WHAT IS BEING ASKED:
Only one stretch of the data below is wanted: the lines from the one with "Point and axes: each" through the one with "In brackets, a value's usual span", repeated exactly.

** RAW DATA follows **

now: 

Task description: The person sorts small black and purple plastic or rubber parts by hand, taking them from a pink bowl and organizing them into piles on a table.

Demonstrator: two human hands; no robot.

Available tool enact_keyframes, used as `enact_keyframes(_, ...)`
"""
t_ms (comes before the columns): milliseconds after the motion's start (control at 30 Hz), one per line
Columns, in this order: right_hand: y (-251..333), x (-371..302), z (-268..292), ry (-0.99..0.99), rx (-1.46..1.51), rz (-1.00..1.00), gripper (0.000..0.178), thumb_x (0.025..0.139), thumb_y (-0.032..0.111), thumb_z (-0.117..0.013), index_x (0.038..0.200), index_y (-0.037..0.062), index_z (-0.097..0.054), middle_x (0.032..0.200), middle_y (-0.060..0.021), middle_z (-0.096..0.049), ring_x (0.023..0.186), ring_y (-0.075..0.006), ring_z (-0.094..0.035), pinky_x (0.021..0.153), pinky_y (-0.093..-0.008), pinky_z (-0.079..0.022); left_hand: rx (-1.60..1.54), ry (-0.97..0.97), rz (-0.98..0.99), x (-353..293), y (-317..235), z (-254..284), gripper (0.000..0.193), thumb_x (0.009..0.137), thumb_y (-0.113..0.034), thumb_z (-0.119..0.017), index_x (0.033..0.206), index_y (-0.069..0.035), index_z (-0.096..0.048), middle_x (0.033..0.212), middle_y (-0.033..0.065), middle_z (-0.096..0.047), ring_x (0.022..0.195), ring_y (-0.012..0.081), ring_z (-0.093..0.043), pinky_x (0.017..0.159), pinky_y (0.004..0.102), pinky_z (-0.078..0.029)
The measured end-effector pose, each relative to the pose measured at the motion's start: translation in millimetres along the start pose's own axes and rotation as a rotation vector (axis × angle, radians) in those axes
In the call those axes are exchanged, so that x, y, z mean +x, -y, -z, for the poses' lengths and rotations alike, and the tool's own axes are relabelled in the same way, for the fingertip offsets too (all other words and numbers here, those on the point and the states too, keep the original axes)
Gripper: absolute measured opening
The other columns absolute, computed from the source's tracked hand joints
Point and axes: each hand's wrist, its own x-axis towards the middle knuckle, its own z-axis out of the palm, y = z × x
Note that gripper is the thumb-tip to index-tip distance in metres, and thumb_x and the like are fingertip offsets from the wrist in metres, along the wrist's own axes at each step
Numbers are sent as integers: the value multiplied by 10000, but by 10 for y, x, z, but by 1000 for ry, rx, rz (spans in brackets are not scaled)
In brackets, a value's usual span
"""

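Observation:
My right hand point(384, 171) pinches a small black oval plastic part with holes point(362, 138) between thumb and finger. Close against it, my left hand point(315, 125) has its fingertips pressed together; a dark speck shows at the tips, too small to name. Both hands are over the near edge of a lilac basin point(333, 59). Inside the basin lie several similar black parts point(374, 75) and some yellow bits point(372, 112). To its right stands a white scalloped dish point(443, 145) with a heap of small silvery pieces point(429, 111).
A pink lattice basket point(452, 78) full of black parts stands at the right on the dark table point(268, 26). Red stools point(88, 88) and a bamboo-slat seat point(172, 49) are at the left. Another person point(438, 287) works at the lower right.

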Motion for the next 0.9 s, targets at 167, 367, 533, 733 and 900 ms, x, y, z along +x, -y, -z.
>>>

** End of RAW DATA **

TASK OUTPUT:
Point and axes: each hand's wrist, its own x-axis towards the middle knuckle, its own z-axis out of the palm, y = z × x
Note that gripper is the thumb-tip to index-tip distance in metres, and thumb_x and the like are fingertip offsets from the wrist in metres, along the wrist's own axes at each step
Numbers are sent as integers: the value multiplied by 10000, but by 10 for y, x, z, but by 1000 for ry, rx, rz (spans in brackets are not scaled)
In brackets, a value's usual span

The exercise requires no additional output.